Birth Control Pill May Be Cardioprotective

Scientists say oral contraceptives do not increase the risk of cardiovascular disease, and taking the pill longer may benefit heart health.

In a cohort study published on August 10 in the Journal of the American Heart Association, scientists examined the associations between oral contraceptive use and cardiovascular disease in 161,017 women from the U.K. Biobank study.

At the study's onset, the participants completed a questionnaire asking whether they used oral contraceptives between 2006 and 2010. Moreover, none of the participants had cardiovascular disease.


The researchers divided the women into two groups, those who reported using oral contraceptives and those who never took the pill. They also measured the participants' total cholesterol level, glycated hemoglobin, and C‐reactive protein and adjusted for lifestyle factors, such as smoking status and physical activity levels.

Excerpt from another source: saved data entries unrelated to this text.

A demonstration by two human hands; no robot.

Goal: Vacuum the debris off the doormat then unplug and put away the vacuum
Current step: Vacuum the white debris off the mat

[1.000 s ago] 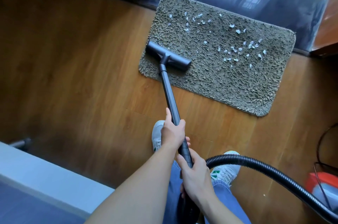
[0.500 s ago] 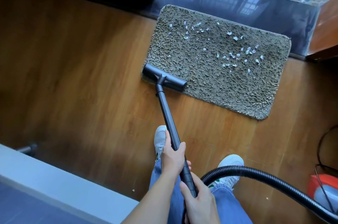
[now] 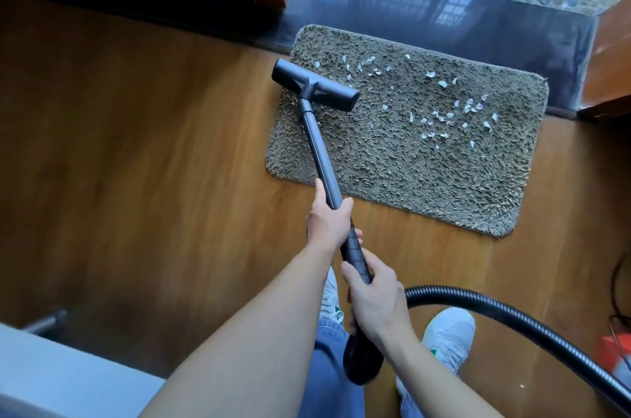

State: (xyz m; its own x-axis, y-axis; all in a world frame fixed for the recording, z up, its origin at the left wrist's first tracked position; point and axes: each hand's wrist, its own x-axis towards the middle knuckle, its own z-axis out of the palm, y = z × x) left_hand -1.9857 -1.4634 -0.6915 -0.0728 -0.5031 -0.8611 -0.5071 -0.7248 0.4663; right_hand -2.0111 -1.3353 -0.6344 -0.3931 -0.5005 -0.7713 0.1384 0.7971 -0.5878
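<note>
**Vacuum head on the doormat's left corner**

Both my hands are clamped round the vacuum wand [image 3: 319, 148]. My left hand [image 3: 329, 221] grips it higher up the dark tube, fingers wrapped round it. My right hand [image 3: 375, 301] holds the handle end nearer my body, where the ribbed black hose [image 3: 495, 311] curves away to my right across the wooden floor [image 3: 136, 178].

The floor head [image 3: 316, 84] sits on the far left part of the doormat [image 3: 409, 171], its left end reaching past the mat's edge. The debris [image 3: 444, 113], small pale flakes, lies scattered over the far and right side of the mat, to the right of the head. The mat lies against a dark threshold [image 3: 444, 14]. The vacuum body [image 3: 614, 354], orange and blurred, shows at the right edge. My white shoes [image 3: 450, 332] stand on the floor just short of the mat.
</note>
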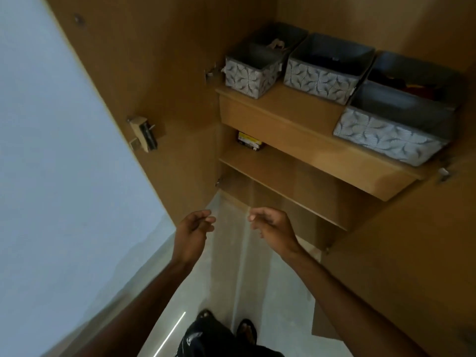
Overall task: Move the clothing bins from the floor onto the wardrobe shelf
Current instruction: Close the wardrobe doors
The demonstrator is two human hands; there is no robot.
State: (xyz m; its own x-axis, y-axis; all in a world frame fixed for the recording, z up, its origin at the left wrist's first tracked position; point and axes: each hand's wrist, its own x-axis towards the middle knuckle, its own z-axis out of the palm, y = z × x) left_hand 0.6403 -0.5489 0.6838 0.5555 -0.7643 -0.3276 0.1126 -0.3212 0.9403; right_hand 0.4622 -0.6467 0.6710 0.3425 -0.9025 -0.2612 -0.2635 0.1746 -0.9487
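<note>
Three patterned grey bins sat in a row on the wardrobe shelf (283, 109): left bin (251, 73) at the shelf's left end, middle bin (322, 78) just beside it, right bin (386, 135) at the front edge toward the right end, with dark and red clothes (412, 86) inside. Below that shelf, left hand (192, 230) and right hand (273, 225) hung near each other, fingers loosely curled, holding nothing. A small box (248, 141) lay at the left end of the lower shelf (296, 171).

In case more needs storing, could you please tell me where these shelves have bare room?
Bare strip on the top shelf before the left bin and middle bin; lower shelf bare right of the small box. Crowded: the right bin reaches the edge.
</note>
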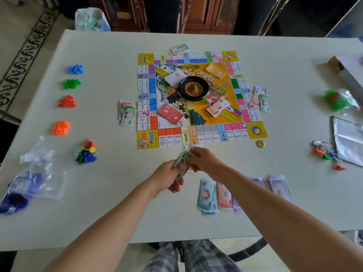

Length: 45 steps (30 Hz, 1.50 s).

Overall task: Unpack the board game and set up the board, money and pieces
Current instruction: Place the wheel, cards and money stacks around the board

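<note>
Soft daylight, slight blur, perhaps fisheye.

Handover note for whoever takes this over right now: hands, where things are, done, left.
Hands: left hand and right hand both grip one wad of banknotes by the near edge of the board.
Done: board flat mid-table, roulette wheel and red card deck on it. Three money piles lie at its left, right and far sides. Colour-sorted pieces lie at the table's left.
Left, likely: lay the near-side share, place the mixed pawns, tidy the money stacks by the right forearm.
</note>
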Available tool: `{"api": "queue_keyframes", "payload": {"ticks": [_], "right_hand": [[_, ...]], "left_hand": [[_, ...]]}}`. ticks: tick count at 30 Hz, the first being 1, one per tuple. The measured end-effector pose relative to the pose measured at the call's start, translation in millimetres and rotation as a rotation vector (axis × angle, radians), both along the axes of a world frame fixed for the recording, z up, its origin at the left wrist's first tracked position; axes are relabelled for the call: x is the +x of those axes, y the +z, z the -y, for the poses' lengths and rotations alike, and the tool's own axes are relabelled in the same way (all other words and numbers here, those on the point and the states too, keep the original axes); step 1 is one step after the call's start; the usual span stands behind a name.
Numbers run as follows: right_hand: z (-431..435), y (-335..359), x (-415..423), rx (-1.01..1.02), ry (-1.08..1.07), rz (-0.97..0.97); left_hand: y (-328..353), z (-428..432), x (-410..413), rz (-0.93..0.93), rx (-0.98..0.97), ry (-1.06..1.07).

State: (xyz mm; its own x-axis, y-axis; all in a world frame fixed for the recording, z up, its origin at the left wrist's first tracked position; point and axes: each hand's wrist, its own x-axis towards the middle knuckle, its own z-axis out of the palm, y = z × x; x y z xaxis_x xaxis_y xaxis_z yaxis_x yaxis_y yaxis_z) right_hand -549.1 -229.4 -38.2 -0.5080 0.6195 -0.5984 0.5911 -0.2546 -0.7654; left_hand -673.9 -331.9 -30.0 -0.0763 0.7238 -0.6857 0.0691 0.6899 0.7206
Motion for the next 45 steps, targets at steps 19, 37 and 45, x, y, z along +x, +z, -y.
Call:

After following the participants until 2020, the team found that oral contraceptive use did not increase the risk of cardiovascular disease events. What's more, oral contraceptives may be cardioprotective, as women who took the pill had a lower risk of cardiovascular disease, coronary heart disease, atrial fibrillation, heart failure, and death from all causes.

Specifically, participants who used oral contraceptives had a 9% reduced risk of cardiovascular disease and an 8% to 13% lower risk of coronary heart disease, heart failure, and atrial fibrillation.

Moreover, using oral contraceptives for a longer duration appeared to provide more cardioprotective benefits than short-term use.

Still, the scientists found no significant associations between oral contraceptive use and cardiovascular disease death, myocardial infarction, or stroke.

Although the study used a large number of participants, most were white. So, it's unknown if the results would be the same for other populations. Also, the scientists did not have information about the oral contraceptive's formulations or dosages. Therefore, it’s unclear whether specific birth control pills could have more heart benefits than others.

Still, the study authors wrote, "These findings provide significant public health insights and may facilitate a shift in public perception because oral contraceptive use is common in women of reproductive age, and previously negative publicity exists about the safety of oral contraceptive use."

They suggest that larger-scale prospective studies are needed to determine if various birth control pill formulations or dosages affect cardiovascular disease outcomes differently.